# [Exercise aim]
However many lines the data holds, transcribe them all exactly.

# [Data segment]
....
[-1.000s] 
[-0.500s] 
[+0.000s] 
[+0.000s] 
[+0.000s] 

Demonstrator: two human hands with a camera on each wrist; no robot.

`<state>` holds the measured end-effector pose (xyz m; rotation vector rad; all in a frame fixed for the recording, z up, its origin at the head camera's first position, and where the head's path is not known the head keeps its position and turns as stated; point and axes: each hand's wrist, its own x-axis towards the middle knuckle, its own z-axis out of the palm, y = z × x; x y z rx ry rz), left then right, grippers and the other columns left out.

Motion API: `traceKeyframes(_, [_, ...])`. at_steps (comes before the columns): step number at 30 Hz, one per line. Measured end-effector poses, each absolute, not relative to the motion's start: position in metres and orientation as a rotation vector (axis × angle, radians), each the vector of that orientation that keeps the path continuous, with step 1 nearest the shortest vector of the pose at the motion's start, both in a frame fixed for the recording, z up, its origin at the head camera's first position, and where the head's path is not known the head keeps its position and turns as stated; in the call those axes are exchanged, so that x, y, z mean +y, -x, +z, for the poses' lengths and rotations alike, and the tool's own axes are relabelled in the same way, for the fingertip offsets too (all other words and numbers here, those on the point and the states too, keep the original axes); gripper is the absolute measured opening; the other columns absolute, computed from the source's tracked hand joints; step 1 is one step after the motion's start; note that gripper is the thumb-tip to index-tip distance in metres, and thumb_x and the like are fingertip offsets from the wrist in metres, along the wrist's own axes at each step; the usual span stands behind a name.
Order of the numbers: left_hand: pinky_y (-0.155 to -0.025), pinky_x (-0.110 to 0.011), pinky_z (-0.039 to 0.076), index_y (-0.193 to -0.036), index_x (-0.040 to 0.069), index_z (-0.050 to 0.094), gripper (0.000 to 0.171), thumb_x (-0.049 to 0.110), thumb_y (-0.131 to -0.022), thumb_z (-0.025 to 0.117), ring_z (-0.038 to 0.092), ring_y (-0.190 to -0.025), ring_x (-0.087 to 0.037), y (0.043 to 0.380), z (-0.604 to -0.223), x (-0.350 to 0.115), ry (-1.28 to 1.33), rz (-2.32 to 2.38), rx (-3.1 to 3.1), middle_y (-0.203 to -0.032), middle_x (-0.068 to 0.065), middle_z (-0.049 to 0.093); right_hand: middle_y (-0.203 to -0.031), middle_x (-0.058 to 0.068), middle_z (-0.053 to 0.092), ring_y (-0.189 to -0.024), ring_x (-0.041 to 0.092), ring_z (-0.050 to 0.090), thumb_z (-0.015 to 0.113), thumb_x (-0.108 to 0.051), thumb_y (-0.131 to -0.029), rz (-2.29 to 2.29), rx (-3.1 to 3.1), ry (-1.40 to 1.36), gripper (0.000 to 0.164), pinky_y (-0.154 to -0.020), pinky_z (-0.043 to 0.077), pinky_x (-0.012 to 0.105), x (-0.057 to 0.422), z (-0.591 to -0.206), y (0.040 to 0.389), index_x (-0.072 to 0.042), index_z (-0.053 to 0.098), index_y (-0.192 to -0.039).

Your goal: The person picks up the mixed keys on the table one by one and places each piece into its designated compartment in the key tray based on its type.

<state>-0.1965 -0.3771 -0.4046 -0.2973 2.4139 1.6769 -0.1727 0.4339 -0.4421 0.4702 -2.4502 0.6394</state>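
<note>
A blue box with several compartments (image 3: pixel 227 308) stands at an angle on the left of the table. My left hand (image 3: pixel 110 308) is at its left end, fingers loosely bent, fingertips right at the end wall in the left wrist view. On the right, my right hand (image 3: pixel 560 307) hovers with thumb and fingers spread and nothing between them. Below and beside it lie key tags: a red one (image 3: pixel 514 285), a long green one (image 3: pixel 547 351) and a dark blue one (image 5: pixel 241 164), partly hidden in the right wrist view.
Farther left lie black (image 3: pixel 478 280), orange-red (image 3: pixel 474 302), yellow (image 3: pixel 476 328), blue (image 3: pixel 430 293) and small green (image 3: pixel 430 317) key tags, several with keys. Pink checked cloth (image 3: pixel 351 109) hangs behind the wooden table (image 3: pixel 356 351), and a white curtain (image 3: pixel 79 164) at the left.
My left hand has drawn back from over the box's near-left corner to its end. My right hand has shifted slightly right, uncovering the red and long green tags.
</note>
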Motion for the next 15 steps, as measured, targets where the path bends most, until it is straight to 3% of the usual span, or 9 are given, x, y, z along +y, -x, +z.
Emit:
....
# [Answer for the task]
[-1.000s] 
[-0.500s] 
[+0.000s] 
[+0.000s] 
[+0.000s] 

Demonstrator: two human hands with a camera on each wrist; no robot.

`<state>` holds the measured end-effector pose (xyz m; rotation vector rad; all in a frame fixed for the recording, z up, its origin at the head camera's first position, and where the head's path is not known the head keeps its position and turns as stated; point and axes: each hand's wrist, its own x-axis towards the middle knuckle, its own z-axis out of the palm, y = z × x; x y z rx ry rz), left then right, grippers and the other columns left out.

Motion API: `traceKeyframes(_, [_, ...])`. at_steps (comes before the columns): step number at 30 Hz, one per line. Measured end-effector poses, each absolute, not relative to the motion's start: position in metres and orientation as a rotation vector (axis × angle, radians), each the vector of that orientation that keeps the path continuous, with step 1 nearest the shortest vector of the pose at the motion's start, both in a frame fixed for the recording, z up, its origin at the head camera's first position, and where the head's path is not known the head keeps its position and turns as stated; in the call those axes are exchanged, so that x, y, z mean +y, -x, +z, for the poses' lengths and rotations alike, and the tool's own axes are relabelled in the same way, for the fingertip offsets too (all other words and numbers here, those on the point and the states too, keep the original axes); gripper is the absolute measured opening; the other columns absolute, computed from the source's tracked hand joints; step 1 is one step after the motion's start; note that gripper is the thumb-tip to index-tip distance in metres, and thumb_x and the like are fingertip offsets from the wrist in metres, along the wrist's own axes at each step; the usual span stands behind a name.
Order of the numbers: left_hand: pinky_y (-0.155 to -0.025), pinky_x (-0.110 to 0.011), pinky_z (-0.039 to 0.076), index_y (-0.193 to -0.036), index_x (-0.040 to 0.069), index_z (-0.050 to 0.094), gripper (0.000 to 0.171), thumb_x (-0.049 to 0.110), thumb_y (-0.131 to -0.022), thumb_z (-0.025 to 0.117), ring_z (-0.038 to 0.092), ring_y (-0.190 to -0.025), ring_x (-0.087 to 0.037), y (0.043 to 0.380), z (-0.604 to -0.223), x (-0.350 to 0.115), ry (-1.28 to 1.33), rz (-2.32 to 2.38), rx (-3.1 to 3.1), middle_y (-0.203 to -0.032), middle_x (-0.068 to 0.065), middle_z (-0.049 to 0.093); right_hand: middle_y (-0.203 to -0.031), middle_x (-0.058 to 0.068), middle_z (-0.053 to 0.092), ring_y (-0.189 to -0.024), ring_x (-0.041 to 0.092), ring_z (-0.050 to 0.090), thumb_z (-0.015 to 0.113), thumb_x (-0.108 to 0.051), thumb_y (-0.131 to -0.029), rz (-2.29 to 2.29), rx (-3.1 to 3.1), ry (-1.40 to 1.36), gripper (0.000 to 0.164), pinky_y (-0.154 to -0.020), pinky_z (-0.043 to 0.077), pinky_x (-0.012 to 0.105), x (-0.057 to 0.422), z (-0.591 to -0.206), y (0.040 to 0.389), index_x (-0.072 to 0.042), index_z (-0.053 to 0.098), index_y (-0.192 to -0.039).

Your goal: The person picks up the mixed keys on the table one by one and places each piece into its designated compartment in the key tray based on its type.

<state>-0.1965 -0.3771 -0.4046 -0.2973 2.4139 1.6769 -0.1727 0.4339 -0.4421 0.4702 -2.4502 0.6394</state>
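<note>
A blue box with several compartments (image 3: pixel 227 308) stands at an angle on the left of the table. My left hand (image 3: pixel 110 308) is at its left end, fingers loosely bent, fingertips right at the end wall in the left wrist view. On the right, my right hand (image 3: pixel 560 307) hovers with thumb and fingers spread and nothing between them. Below and beside it lie key tags: a red one (image 3: pixel 514 285), a long green one (image 3: pixel 547 351) and a dark blue one (image 5: pixel 241 164), partly hidden in the right wrist view.
Farther left lie black (image 3: pixel 478 280), orange-red (image 3: pixel 474 302), yellow (image 3: pixel 476 328), blue (image 3: pixel 430 293) and small green (image 3: pixel 430 317) key tags, several with keys. Pink checked cloth (image 3: pixel 351 109) hangs behind the wooden table (image 3: pixel 356 351), and a white curtain (image 3: pixel 79 164) at the left.
My left hand has drawn back from over the box's near-left corner to its end. My right hand has shifted slightly right, uncovering the red and long green tags.
</note>
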Motion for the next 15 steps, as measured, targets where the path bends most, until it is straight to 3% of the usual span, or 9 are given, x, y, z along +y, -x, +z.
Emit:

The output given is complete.